Every record must come back unchanged, apart from the pictures, which are dropped.

* _RAW DATA_
···

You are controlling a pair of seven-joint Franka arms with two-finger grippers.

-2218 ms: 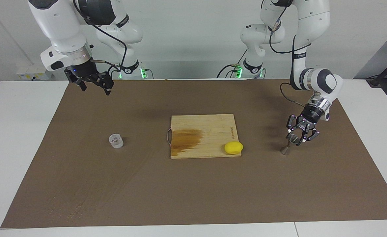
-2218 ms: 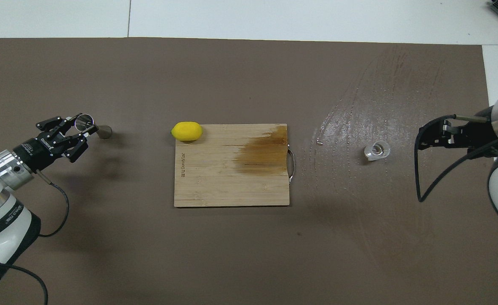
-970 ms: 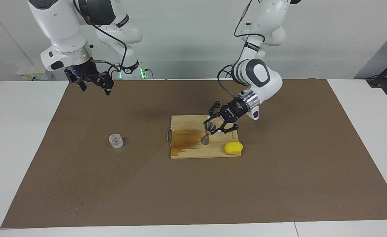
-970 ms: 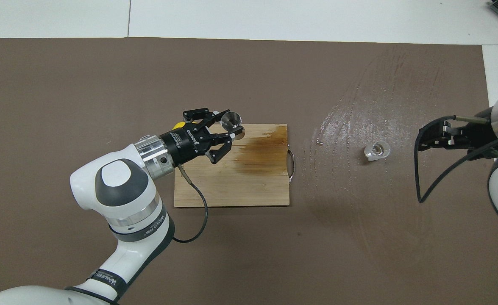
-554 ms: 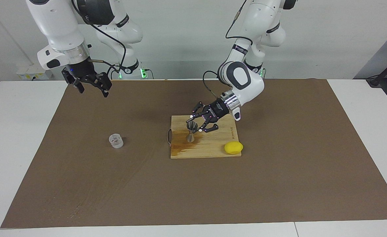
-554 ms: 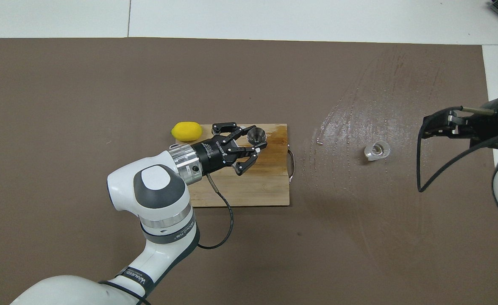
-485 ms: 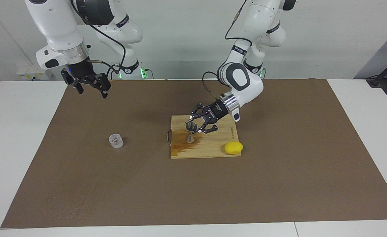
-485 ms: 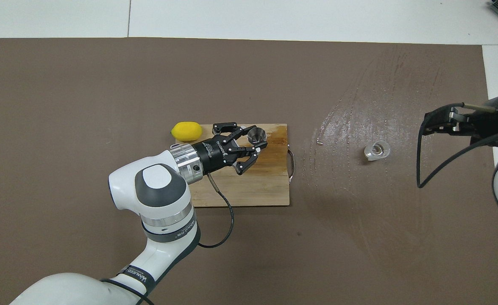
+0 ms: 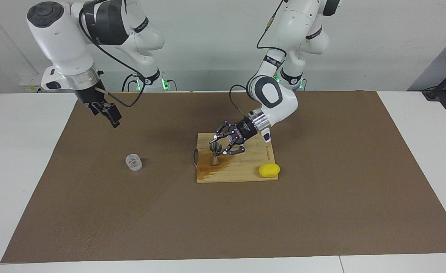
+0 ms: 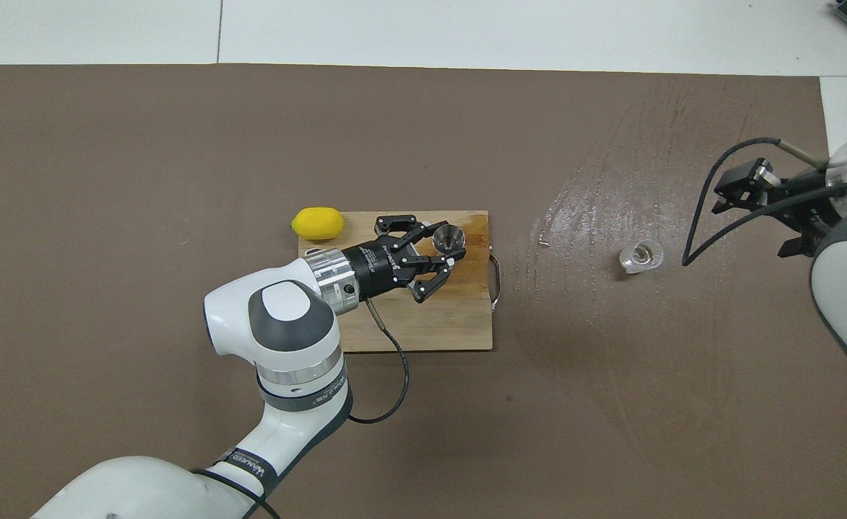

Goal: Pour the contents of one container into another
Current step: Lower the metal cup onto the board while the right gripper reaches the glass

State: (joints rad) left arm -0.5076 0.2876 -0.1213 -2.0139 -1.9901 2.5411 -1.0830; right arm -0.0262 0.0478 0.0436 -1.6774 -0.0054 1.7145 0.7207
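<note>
steel is what the left tool (image 9: 220,145) is clamped on: its fingertips pinch the upper cone of the jigger (image 9: 215,153), which stands upright on the wooden cutting board (image 9: 245,170), its foot on the dark stain near the board's handle end. in the overhead view the left tool (image 10: 440,254) lies across the board with the jigger (image 10: 449,236) open mouth up at its tip. a yellow lemon (image 9: 269,170) sits at the board's corner toward the left arm's end and farther from the robots, well apart from the jigger. the board rests mid-way along the brown mat (image 9: 321,212) that covers the desk (image 9: 18,159)

the right tool (image 9: 110,115) hangs in the air over the mat's edge nearest the robots, toward the right arm's end of the desk; i cannot tell whether its fingers are apart or together. the clear plastic cup (image 9: 134,162) stands upright on the mat, well apart from that tool and from the board, toward the right arm's end. seen from overhead the cup (image 10: 640,256) sits beside a wet, streaked patch of mat
</note>
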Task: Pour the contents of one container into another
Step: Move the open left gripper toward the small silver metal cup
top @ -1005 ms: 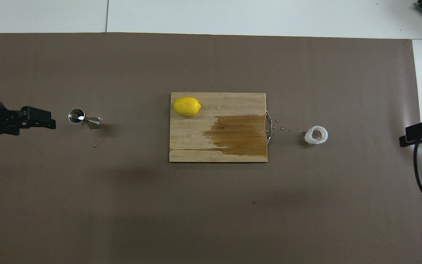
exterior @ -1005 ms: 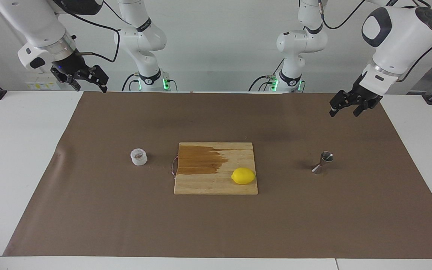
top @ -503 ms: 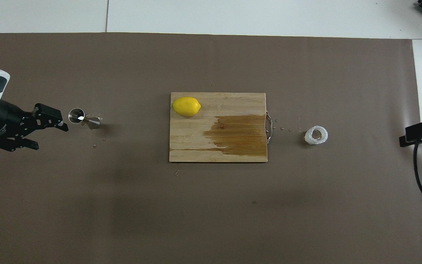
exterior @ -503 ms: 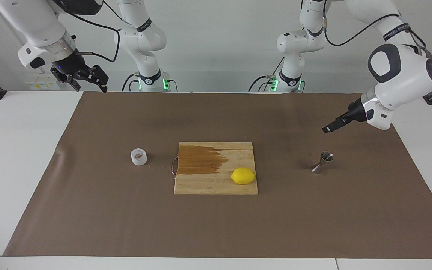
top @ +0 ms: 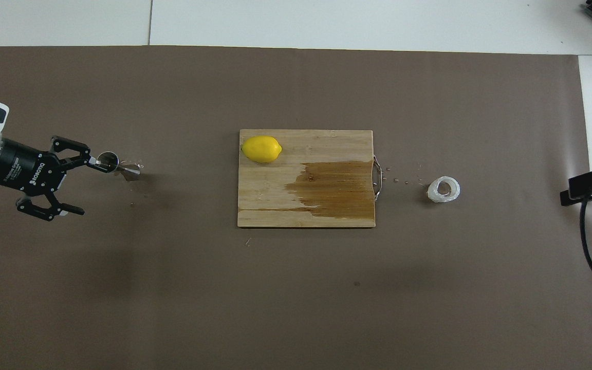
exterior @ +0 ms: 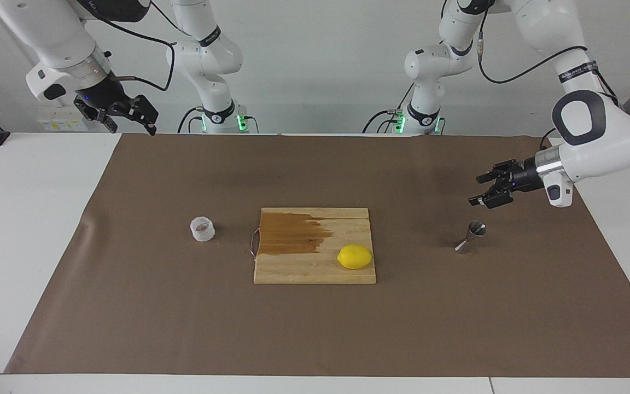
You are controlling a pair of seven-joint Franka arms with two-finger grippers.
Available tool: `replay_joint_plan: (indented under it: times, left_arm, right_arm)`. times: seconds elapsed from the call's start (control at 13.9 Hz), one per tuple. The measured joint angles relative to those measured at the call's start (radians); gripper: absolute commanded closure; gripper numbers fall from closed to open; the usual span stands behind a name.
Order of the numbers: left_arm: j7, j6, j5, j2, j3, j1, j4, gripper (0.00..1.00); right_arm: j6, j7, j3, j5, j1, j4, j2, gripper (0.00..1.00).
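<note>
The left gripper point(exterior: 479, 190) hangs in the air with its fingers spread wide, lying nearly level and pointing toward the middle of the table; it is raised over the mat point(exterior: 184, 328) just beside the jigger point(exterior: 471, 236), on the side nearer the robots, and touches nothing. In the overhead view one of its fingertips point(top: 90, 162) overlaps the jigger's rim, but the facing view shows clear air between them. The jigger stands upright on the mat toward the left arm's end of the table, well apart from the board point(exterior: 315, 268). The cup point(exterior: 202, 229) sits upright on the mat toward the right arm's end, near the board's metal handle point(top: 377, 177), with a few droplets point(top: 401, 180) on the mat between them. A lemon point(exterior: 355, 256) rests on the board's corner farther from the robots, at the end toward the jigger, beside a dark wet stain point(exterior: 290, 232). The right gripper point(exterior: 145, 122) waits high near the mat's corner at its own end, and I cannot tell how its fingers stand.
</note>
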Motion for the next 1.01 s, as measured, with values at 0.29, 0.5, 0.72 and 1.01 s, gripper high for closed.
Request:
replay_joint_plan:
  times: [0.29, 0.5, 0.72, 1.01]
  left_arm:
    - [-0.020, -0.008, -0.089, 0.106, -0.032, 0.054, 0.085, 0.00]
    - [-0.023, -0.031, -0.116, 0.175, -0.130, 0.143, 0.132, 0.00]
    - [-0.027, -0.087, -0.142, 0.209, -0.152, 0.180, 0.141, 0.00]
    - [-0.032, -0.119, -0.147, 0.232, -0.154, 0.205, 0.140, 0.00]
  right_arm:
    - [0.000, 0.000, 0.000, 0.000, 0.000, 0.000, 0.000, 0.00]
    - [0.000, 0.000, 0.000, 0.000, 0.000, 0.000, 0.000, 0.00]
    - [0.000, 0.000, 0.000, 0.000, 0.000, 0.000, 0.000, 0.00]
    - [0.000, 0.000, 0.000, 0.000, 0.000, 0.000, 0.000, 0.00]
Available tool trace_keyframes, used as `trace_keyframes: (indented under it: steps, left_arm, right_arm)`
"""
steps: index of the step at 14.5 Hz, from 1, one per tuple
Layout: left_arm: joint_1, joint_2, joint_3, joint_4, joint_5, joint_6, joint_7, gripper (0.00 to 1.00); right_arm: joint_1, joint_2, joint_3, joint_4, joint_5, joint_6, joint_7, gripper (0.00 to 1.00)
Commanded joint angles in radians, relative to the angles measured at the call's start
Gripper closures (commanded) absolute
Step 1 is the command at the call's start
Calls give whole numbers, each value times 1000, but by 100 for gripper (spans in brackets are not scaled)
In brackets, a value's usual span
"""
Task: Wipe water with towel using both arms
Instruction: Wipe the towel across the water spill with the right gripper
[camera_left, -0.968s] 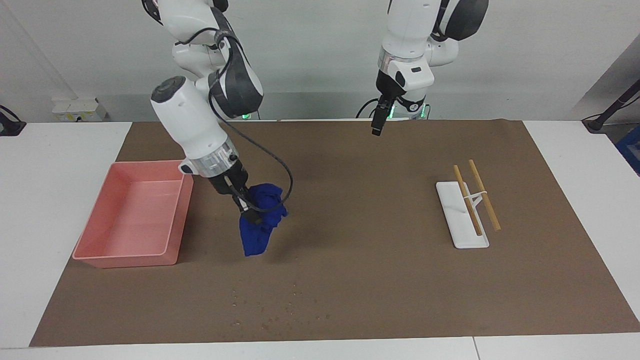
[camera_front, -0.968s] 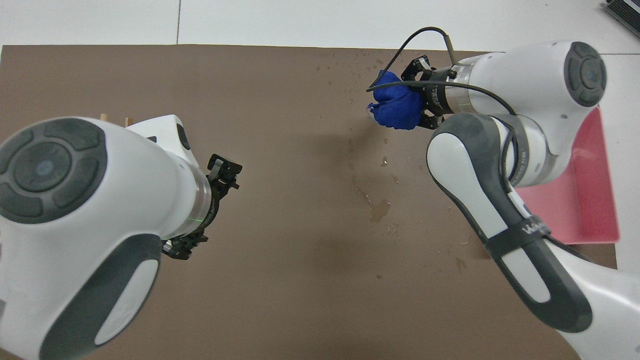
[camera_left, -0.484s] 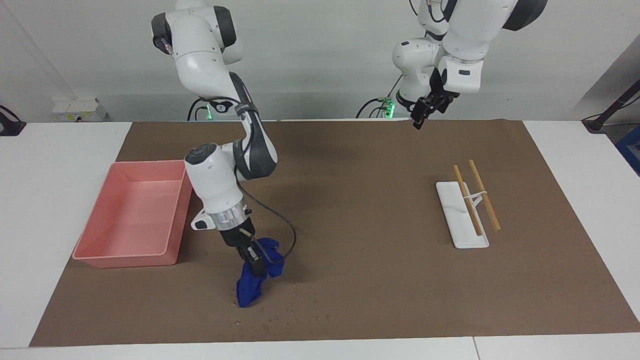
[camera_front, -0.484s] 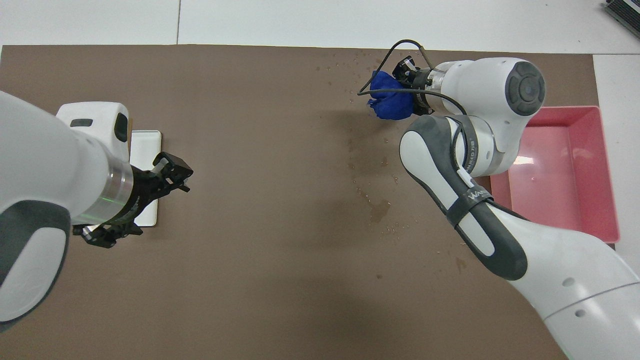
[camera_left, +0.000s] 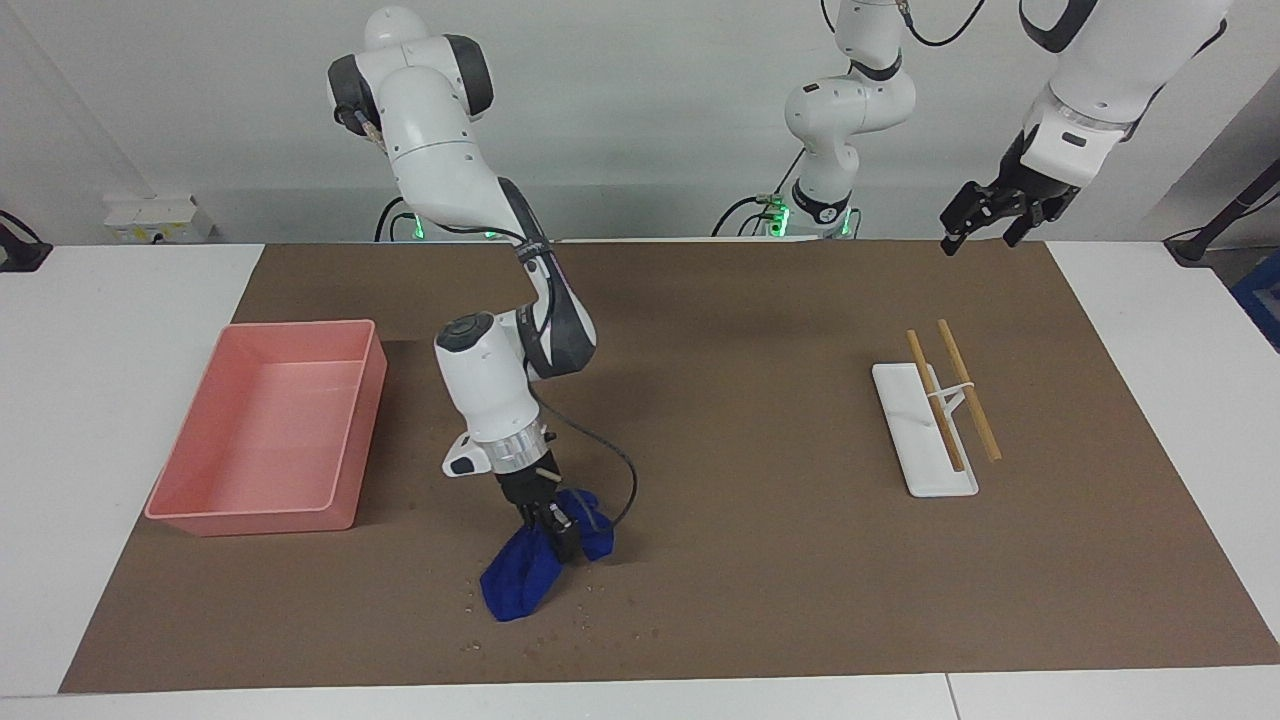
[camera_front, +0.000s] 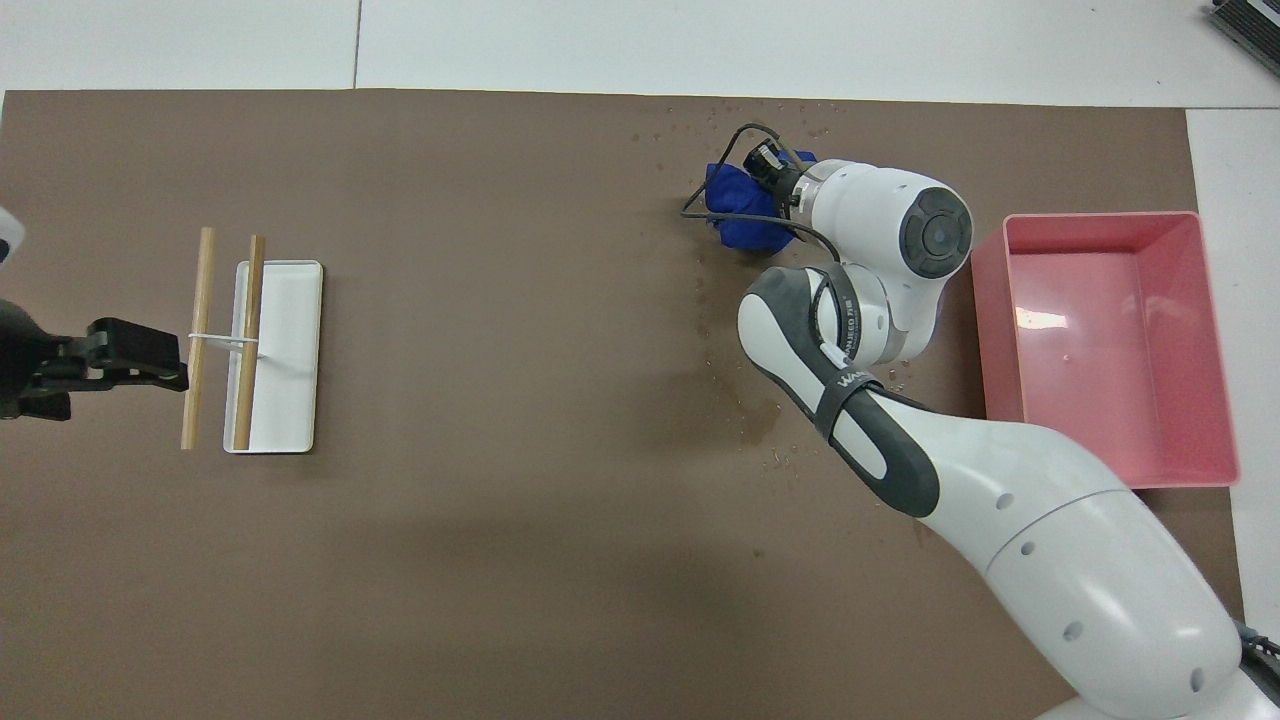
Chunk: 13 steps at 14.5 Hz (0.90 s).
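A plain white wall (camera_left: 640, 120) rises past the white table (camera_left: 110, 420) with its brown mat (camera_left: 760, 560).

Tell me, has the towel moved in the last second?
Yes. The right hand has carried the towel farther from the robots, past the pink tray, down onto the water drops.

The light is bright and even, coming from above. Shadows on the brown mat (camera_left: 760, 420) are soft and weak, with a darker one under the right arm (camera_left: 480, 390). A small white glare shows on the floor of the pink tray (camera_front: 1035, 318). Both views are sharp, without motion blur. In the overhead view the arm looks very large at the bottom edge.
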Motion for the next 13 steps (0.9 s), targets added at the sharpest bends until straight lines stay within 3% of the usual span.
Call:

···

* _SOLVED EXERCISE_
You are controlling a pair of seven-joint Franka arms with two-finger grippers.

-2218 ms: 
-2218 ms: 
-970 ms: 
-970 ms: 
-554 ms: 
-554 ms: 
-485 ms: 
-485 ms: 
+0 ms: 
+0 ms: 

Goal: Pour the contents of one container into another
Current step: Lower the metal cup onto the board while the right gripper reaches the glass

State: (joints rad) left arm -0.5076 0.2876 -0.1213 -2.0139 -1.9901 2.5411 -1.0830; right arm -0.0262 0.0478 0.0436 -1.6774 -0.0054 1.7145 0.7207
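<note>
steel is what the left tool (image 9: 220,145) is clamped on: its fingertips pinch the upper cone of the jigger (image 9: 215,153), which stands upright on the wooden cutting board (image 9: 245,170), its foot on the dark stain near the board's handle end. in the overhead view the left tool (image 10: 440,254) lies across the board with the jigger (image 10: 449,236) open mouth up at its tip. a yellow lemon (image 9: 269,170) sits at the board's corner toward the left arm's end and farther from the robots, well apart from the jigger. the board rests mid-way along the brown mat (image 9: 321,212) that covers the desk (image 9: 18,159)

the right tool (image 9: 110,115) hangs in the air over the mat's edge nearest the robots, toward the right arm's end of the desk; i cannot tell whether its fingers are apart or together. the clear plastic cup (image 9: 134,162) stands upright on the mat, well apart from that tool and from the board, toward the right arm's end. seen from overhead the cup (image 10: 640,256) sits beside a wet, streaked patch of mat
</note>
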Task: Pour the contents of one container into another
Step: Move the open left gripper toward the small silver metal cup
top @ -1005 ms: 
exterior @ -1005 ms: 
top @ -503 ms: 
exterior @ -503 ms: 
top @ +0 ms: 
exterior @ +0 ms: 
You are controlling a pair of seven-joint Franka arms with two-finger grippers.
Available tool: `replay_joint_plan: (indented under it: times, left_arm, right_arm)`. times: seconds elapsed from the call's start (control at 13.9 Hz), one per tuple. The measured joint angles relative to those measured at the call's start (radians); gripper: absolute commanded closure; gripper numbers fall from closed to open; the usual span stands behind a name.
Order of the numbers: left_arm: j7, j6, j5, j2, j3, j1, j4, gripper (0.00..1.00); right_arm: j6, j7, j3, j5, j1, j4, j2, gripper (0.00..1.00).
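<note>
The left gripper point(exterior: 479, 190) hangs in the air with its fingers spread wide, lying nearly level and pointing toward the middle of the table; it is raised over the mat point(exterior: 184, 328) just beside the jigger point(exterior: 471, 236), on the side nearer the robots, and touches nothing. In the overhead view one of its fingertips point(top: 90, 162) overlaps the jigger's rim, but the facing view shows clear air between them. The jigger stands upright on the mat toward the left arm's end of the table, well apart from the board point(exterior: 315, 268). The cup point(exterior: 202, 229) sits upright on the mat toward the right arm's end, near the board's metal handle point(top: 377, 177), with a few droplets point(top: 401, 180) on the mat between them. A lemon point(exterior: 355, 256) rests on the board's corner farther from the robots, at the end toward the jigger, beside a dark wet stain point(exterior: 290, 232). The right gripper point(exterior: 145, 122) waits high near the mat's corner at its own end, and I cannot tell how its fingers stand.
</note>
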Motion for the next 1.01 s, as measured, with values at 0.29, 0.5, 0.72 and 1.01 s, gripper high for closed.
Request:
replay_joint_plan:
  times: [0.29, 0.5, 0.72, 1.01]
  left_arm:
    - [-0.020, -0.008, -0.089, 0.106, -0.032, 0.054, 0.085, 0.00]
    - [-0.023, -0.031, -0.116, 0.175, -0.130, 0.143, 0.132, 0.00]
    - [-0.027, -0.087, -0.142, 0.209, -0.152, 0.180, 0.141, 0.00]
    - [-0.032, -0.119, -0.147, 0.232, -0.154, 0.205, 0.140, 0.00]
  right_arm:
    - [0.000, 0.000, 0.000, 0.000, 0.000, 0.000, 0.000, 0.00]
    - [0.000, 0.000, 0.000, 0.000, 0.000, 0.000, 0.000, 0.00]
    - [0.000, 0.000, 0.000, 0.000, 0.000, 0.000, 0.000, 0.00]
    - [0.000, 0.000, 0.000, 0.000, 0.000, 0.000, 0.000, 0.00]
Available tool trace_keyframes, used as `trace_keyframes: (indented under it: steps, left_arm, right_arm)`
"""
steps: index of the step at 14.5 Hz, from 1, one per tuple
Layout: left_arm: joint_1, joint_2, joint_3, joint_4, joint_5, joint_6, joint_7, gripper (0.00 to 1.00); right_arm: joint_1, joint_2, joint_3, joint_4, joint_5, joint_6, joint_7, gripper (0.00 to 1.00)
Commanded joint angles in radians, relative to the angles measured at the call's start
Gripper closures (commanded) absolute
Step 1 is the command at the call's start
Calls give whole numbers, each value times 1000, but by 100 for gripper (spans in brackets are not scaled)
In brackets, a value's usual span
"""
Task: Wipe water with towel using both arms
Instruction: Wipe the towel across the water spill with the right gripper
[camera_left, -0.968s] 
[camera_front, -0.968s] 
[camera_left, -0.484s] 
[camera_front, -0.484s] 
[camera_left, +0.000s] 
[camera_front, +0.000s] 
Chunk: 13 steps at 14.5 Hz (0.90 s).
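A plain white wall (camera_left: 640, 120) rises past the white table (camera_left: 110, 420) with its brown mat (camera_left: 760, 560).

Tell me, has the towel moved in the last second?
Yes. The right hand has carried the towel farther from the robots, past the pink tray, down onto the water drops.

The light is bright and even, coming from above. Shadows on the brown mat (camera_left: 760, 420) are soft and weak, with a darker one under the right arm (camera_left: 480, 390). A small white glare shows on the floor of the pink tray (camera_front: 1035, 318). Both views are sharp, without motion blur. In the overhead view the arm looks very large at the bottom edge.
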Motion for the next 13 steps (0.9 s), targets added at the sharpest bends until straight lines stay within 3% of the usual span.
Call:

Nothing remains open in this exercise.